DIRECTIONS – Please repeat the lines of the material below exactly, starting with the one that contains "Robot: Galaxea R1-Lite" and ending with the last.
= Beginning of Section =
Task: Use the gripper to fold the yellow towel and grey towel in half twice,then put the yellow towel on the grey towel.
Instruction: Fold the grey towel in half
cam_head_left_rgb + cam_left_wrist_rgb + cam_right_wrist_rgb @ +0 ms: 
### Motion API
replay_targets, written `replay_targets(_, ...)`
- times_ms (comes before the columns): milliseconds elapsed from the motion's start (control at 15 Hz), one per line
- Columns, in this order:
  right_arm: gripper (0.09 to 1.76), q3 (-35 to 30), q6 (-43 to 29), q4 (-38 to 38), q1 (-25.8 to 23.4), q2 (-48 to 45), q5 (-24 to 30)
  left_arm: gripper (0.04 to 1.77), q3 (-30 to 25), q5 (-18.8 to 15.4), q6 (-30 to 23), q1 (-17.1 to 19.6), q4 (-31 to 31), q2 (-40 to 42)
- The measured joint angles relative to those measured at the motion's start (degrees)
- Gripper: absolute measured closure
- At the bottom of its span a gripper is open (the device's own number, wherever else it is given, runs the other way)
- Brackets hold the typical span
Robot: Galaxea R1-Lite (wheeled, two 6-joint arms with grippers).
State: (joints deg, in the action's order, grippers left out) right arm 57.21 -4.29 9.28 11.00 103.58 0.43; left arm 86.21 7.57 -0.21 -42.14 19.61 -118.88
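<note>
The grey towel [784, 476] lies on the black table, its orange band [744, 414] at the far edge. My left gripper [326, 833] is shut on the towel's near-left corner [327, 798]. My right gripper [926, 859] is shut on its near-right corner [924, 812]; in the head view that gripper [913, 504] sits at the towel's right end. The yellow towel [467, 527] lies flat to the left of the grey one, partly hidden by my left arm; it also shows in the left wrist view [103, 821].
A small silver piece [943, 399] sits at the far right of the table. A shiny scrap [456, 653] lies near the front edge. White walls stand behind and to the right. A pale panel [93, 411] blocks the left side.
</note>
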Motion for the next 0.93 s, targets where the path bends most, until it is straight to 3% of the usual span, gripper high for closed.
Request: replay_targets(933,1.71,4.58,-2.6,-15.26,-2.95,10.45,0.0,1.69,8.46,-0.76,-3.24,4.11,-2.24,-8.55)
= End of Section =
RESPONSE TO THE EXERCISE –
Robot: Galaxea R1-Lite (wheeled, two 6-joint arms with grippers).
State: (joints deg, in the action's order, grippers left out) right arm 57.21 -4.29 9.28 11.00 103.58 0.43; left arm 86.21 7.57 -0.21 -42.14 19.61 -118.88
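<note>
The grey towel [784, 476] lies on the black table, its orange band [744, 414] at the far edge. My left gripper [326, 833] is shut on the towel's near-left corner [327, 798]. My right gripper [926, 859] is shut on its near-right corner [924, 812]; in the head view that gripper [913, 504] sits at the towel's right end. The yellow towel [467, 527] lies flat to the left of the grey one, partly hidden by my left arm; it also shows in the left wrist view [103, 821].
A small silver piece [943, 399] sits at the far right of the table. A shiny scrap [456, 653] lies near the front edge. White walls stand behind and to the right. A pale panel [93, 411] blocks the left side.
</note>
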Motion for the next 0.93 s, targets where the path bends most, until it is straight to 3% of the usual span, gripper high for closed.
Request: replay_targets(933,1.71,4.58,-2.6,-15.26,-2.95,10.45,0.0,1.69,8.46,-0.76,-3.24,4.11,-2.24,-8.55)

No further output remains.